13-02-2017, 03:18 PM
Hadoop is a Java-based open source programming framework that supports the processing and storage of extremely large data-sets in a distributed computing environment. It is part of the Apache project sponsored by the Apache Software Foundation.
Hadoop lets you run applications on systems with thousands of product hardware nodes and handle thousands of terabytes of data. Its distributed file system facilitates data transfer speeds between nodes and allows the system to continue operating in the event of a node failure. This approach reduces the risk of catastrophic system failures and unexpected data loss, even if a significant number of nodes become inoperative. Consequently, Hadoop quickly emerged as a basis for large-scale data processing tasks, such as scientific analytics, business planning and sales, and processing huge volumes of sensor data, even from Internet-based sensors.
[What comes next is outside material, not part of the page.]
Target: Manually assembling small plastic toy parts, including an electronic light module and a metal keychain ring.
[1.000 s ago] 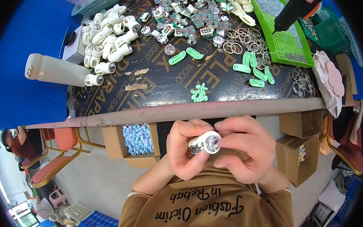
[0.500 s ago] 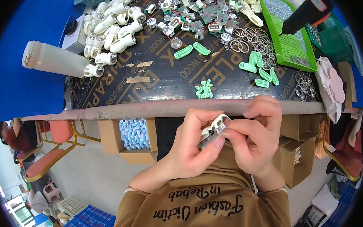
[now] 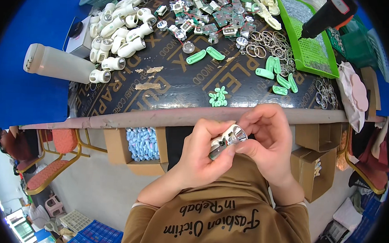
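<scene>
My left hand (image 3: 201,155) and my right hand (image 3: 268,140) together hold a small white torch body with a shiny silver reflector (image 3: 229,138), just below the table's near edge, above my lap. My left hand grips the body from below; my right fingertips pinch the reflector end. On the dark table (image 3: 179,83) above lie a heap of white torch bodies (image 3: 118,27), green clips (image 3: 278,77), small green bits (image 3: 218,97) and several small circuit parts (image 3: 209,12).
A white bottle (image 3: 56,63) lies at the table's left end. A green tray (image 3: 310,44) with a black and red power tool (image 3: 330,14) sits at the right, metal rings (image 3: 269,44) beside it. Cardboard boxes (image 3: 142,147) stand under the table; chairs are at lower left.
The torch part has turned in my hands, from facing up at me to lying tilted, reflector toward the right. Both hands shifted slightly right and up toward the table edge.
</scene>
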The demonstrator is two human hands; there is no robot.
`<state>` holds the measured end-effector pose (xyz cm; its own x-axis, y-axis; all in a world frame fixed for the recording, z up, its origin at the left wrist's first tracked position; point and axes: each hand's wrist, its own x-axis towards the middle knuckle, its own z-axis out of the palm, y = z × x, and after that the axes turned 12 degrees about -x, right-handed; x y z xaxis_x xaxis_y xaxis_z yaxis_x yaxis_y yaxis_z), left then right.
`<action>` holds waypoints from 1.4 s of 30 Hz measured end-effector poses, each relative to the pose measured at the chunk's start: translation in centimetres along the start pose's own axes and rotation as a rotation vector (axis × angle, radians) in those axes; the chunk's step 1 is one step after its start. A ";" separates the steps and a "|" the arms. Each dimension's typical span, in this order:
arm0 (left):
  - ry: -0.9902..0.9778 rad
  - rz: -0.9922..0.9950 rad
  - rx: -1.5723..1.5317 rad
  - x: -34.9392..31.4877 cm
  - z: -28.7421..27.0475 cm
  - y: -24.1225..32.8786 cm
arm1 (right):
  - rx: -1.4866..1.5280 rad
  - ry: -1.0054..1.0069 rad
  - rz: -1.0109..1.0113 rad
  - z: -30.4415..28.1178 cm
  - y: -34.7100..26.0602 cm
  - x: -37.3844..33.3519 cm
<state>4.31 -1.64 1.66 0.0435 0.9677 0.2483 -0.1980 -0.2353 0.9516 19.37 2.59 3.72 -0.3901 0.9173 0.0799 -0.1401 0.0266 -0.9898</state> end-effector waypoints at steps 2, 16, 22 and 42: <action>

Hadoop was created by computer scientists Doug Cutting and Mike Cafarella in 2006 to support the distribution of Nutch's search engine. It was inspired by Google MapReduce, a software framework in which an application is divided into numerous small parts. Any of these parts, which are also called fragments or blocks, can be run on any node in the cluster. After years of development within the open source community, Hadoop 1.0 became publicly available in November 2012 as part of the Apache project sponsored by the Apache Software Foundation.